◆ WHAT IS REQUIRED:
Within the material below, transcribe exactly the lines from the one holding "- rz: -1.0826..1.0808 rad" through the one holding "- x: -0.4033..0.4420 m", keeping both ends and skipping the rest.

◆ DATA SECTION:
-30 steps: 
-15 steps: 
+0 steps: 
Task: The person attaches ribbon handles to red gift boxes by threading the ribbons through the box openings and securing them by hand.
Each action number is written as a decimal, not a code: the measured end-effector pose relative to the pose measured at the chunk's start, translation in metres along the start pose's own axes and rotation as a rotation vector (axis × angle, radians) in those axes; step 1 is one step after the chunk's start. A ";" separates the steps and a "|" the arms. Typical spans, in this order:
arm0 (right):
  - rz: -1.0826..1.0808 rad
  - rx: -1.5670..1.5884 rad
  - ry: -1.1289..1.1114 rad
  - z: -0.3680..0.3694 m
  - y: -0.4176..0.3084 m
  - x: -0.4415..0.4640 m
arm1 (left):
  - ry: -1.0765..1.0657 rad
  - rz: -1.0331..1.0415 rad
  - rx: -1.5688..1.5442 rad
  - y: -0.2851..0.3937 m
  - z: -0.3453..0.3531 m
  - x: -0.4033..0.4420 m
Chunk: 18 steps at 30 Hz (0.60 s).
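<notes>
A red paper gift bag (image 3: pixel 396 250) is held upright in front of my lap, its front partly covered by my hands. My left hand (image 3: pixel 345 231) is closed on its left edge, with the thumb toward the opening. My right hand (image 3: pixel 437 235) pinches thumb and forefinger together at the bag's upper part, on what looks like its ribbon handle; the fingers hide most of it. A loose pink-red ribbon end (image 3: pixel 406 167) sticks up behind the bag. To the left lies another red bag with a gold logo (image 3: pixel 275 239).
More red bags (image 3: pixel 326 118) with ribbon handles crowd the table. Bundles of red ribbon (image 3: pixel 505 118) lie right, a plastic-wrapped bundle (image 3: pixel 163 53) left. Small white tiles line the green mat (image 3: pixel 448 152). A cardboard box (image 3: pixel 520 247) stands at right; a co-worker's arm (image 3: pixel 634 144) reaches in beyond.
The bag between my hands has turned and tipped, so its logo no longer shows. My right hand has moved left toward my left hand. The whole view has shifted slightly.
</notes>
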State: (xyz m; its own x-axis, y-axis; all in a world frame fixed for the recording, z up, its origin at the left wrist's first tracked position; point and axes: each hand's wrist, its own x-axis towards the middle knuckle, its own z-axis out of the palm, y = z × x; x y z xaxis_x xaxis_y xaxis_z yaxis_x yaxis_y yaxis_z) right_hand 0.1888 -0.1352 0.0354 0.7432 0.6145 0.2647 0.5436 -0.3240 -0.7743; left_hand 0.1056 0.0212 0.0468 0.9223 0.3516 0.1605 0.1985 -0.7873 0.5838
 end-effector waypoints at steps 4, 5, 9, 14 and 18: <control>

◆ WRITTEN ANSWER:
  - rz: -1.0826..1.0808 rad
  - rx: -1.5670..1.5884 rad
  - ry: -1.1289..1.1114 rad
  - z: -0.3680..0.3694 m
  - y: -0.4176..0.3084 m
  - x: -0.4415..0.4640 m
arm1 (left):
  - ry: -1.0765..1.0657 rad
  - rz: -1.0331..1.0415 rad
  - rx: -1.5688..1.5442 rad
  - y: -0.2851..0.3937 m
  - z: -0.3453..0.3531 m
  - x: -0.4033..0.4420 m

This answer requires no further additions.